The Making of Subtle Emergencies

Subtle Emergences was shown at the Alternator Centre for Contemporary Art in Kelowna, BC in April and May 2015. The show featured a number of technical innovations in addition to the artistic content and I wanted to take some time to go over them here. For more information on the artwork itself, check out the main project page.

Arduino Setup

Overall, the project involved actuating 7 hanging fabric elements (with a total of 9 independent SMA actuators), 13 halogen lightbulbs, and 3 speakers. Additionally, 8 sensors fed data about the space into the control system which modulated the behaviour of the elements. The code that ran both the Arduino microcontollers and the Python (PyGame) is available at

The software that drives the installation is run from a Mac Mini and the Arduinos act as an intermediary in the process, driving the control circuits and collecting sensor data. A total of 4 Arduinos were used in the installation – 3 to control the lights and the hanging SMA sculptures and to collect light-level data from sensors embedded in the sculptures (fritzing file) and 1 to sense ambient room conditions (noise, light, temperature, humidity).

Gestural Control

One of the technical/procedural innovations of the work was the use of gestural control to create the different behaviours for the hanging elements. I had begun to try to create their motion graphically/numerically, creating input curves in an attempt to elicit certain affects from them. I quickly realised that this was relatively futile. Each element had different motion characteristics derived from the difference in fabric and acrylic arrangements, as well as slight shifts in the quality of the SMA annealing.

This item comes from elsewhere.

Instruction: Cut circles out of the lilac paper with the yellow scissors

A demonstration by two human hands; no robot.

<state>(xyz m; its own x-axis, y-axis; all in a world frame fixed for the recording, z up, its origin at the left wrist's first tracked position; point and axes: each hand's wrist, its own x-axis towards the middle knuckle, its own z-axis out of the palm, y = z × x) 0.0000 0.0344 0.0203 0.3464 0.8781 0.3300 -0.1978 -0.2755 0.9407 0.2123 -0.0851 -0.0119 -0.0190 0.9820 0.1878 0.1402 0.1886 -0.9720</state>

A much better approach, I realised, was to engage a more artistic and the gestural tactic. I knew how I wanted them to move and I could use my own internal feedback to accomplish this. A simple Arduino circuit to read a potentiometer input and then control the signal based on that input, combined with a record button and a python script to read the data over a serial connection and transcribe it for posterity did the trick. With that in place, I could turn a dial until I got the kinds of motion I was looking for and then press a button to record the motion.

A circuit that allows for controlling a load (a motor, light, shape memory alloy, etc) using gesture (turning a dial), and then a record button to save the motion.A circuit that allows for controlling a load (a motor, light, shape memory alloy, etc) using gesture (turning a dial), and then a record button to save the motion.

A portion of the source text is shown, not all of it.